To create the Enemy[] I would still recommend trying to make different predefined wave type but just let them have more hp and stuff based on the type of creep and the level like say fast creeps speed might be 1.5 * the map.level and peon creeps might have .75 or .50 * map.level. Then you can create methods to pick a type of predefined wave change small parts of it like the type. The Enemy[] creating method could be setup similar to this:
Create an interface so its easier to add new wave types later on.

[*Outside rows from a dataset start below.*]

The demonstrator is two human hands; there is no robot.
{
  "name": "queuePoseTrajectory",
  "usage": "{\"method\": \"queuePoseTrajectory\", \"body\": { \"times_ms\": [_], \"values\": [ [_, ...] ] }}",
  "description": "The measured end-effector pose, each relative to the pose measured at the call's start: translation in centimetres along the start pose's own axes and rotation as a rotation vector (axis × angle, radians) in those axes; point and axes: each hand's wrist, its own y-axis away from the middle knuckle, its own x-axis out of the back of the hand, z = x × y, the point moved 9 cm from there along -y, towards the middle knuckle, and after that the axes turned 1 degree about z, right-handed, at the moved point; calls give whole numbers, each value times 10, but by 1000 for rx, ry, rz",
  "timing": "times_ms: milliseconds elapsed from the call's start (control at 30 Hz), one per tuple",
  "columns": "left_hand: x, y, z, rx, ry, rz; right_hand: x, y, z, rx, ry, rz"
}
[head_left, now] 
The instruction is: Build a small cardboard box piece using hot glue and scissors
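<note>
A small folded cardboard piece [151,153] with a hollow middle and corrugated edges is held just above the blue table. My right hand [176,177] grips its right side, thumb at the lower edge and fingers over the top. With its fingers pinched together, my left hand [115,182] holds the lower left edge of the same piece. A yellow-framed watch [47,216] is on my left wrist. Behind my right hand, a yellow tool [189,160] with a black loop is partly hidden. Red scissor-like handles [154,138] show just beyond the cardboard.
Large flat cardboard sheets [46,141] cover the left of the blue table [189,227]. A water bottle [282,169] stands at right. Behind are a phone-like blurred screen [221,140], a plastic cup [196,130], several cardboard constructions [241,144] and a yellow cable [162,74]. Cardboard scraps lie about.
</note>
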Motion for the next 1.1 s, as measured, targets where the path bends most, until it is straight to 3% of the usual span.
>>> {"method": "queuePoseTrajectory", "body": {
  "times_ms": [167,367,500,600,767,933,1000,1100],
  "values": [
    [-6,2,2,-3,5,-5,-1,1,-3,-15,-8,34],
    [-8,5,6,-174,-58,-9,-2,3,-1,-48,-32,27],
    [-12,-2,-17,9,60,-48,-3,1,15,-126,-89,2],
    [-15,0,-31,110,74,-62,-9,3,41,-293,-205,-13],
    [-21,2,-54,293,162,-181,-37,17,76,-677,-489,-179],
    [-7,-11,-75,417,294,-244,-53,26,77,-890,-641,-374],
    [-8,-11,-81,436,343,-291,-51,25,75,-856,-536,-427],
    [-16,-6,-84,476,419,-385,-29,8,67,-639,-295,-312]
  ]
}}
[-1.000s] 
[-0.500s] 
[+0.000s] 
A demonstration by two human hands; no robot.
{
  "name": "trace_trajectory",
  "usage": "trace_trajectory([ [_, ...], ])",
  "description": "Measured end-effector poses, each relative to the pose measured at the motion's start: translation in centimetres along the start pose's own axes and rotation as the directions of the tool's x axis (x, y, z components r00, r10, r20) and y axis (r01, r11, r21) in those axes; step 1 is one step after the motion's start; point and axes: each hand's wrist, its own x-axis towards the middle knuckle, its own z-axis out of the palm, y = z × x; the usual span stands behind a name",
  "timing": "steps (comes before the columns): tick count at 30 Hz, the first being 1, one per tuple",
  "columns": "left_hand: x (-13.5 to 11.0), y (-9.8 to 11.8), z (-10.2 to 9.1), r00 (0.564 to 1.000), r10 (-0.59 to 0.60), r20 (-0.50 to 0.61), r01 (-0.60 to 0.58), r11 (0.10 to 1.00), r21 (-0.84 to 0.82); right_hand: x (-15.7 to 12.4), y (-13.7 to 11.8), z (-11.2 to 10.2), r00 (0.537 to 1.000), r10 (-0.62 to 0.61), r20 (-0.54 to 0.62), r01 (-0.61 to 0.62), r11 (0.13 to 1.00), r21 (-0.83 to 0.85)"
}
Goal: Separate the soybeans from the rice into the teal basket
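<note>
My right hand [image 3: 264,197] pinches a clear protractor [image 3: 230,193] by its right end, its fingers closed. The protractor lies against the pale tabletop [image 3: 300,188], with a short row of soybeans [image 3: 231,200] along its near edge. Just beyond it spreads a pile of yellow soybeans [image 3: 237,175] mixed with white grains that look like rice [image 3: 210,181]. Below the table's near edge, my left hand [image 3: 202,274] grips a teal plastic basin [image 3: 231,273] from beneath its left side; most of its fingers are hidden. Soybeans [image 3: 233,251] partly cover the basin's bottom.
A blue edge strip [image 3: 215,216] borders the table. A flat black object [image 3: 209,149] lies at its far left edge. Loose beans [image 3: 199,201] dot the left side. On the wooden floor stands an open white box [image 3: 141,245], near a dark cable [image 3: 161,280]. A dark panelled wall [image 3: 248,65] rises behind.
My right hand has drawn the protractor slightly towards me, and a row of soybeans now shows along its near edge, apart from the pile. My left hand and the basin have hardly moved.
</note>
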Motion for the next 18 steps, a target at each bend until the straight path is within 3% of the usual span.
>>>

public interface EnemyWaveType {
   public Enemy[] createWave();
}

Heres an example wave you could implement


public class  EasyEnemyWave implements EnemyWaveType {
   Map map;

   public EasyEnemyWave(Map map){
      this.map = map;
   }
   public Enemy[] createWave(){
      // create an easy enemy wave, you have access to the map do get the level or any other info the function should need
      // maybe use a range for the amount of enemies and make them slightly tougher if there is less of them
      int amount = 10; // change this how you want
      float difficulty = map.level; // or make this more complex if you want 
      Enemy[] enemies = new Enemy[amount];

      // probably just use a case statement or if statement to create an easy wave however you want
      // I'm making all peons to keep the example simple
      for(int i=0;i<amount;i++){
         enemies[i] = new Enemy();
         enemies[i].setMaxHp(difficulty * 1);
         enemies[i].setMaxSpeed(difficulty * 1);
      }
      return enemies;
   }
}

Just change these to fit what you want to happen. By using an interface like that the map can just have a member variable of type EnemyWaveType and you can implement as many different wave types as you want fairly easily and self contained.

Having the game level not capped you might not want to cap the amount of upgrades players can do or have some other type of system to make sure the levels don’t just become unbeatable. Having no end and the level uncapped might also make the game repetitive in the later levels because you only have a predefined amount of new enemy types and weapons you can introduce.

Without knowing what types of things are in your game its impossible to give advice on balancing wave size and makeup so I hope this is helpful.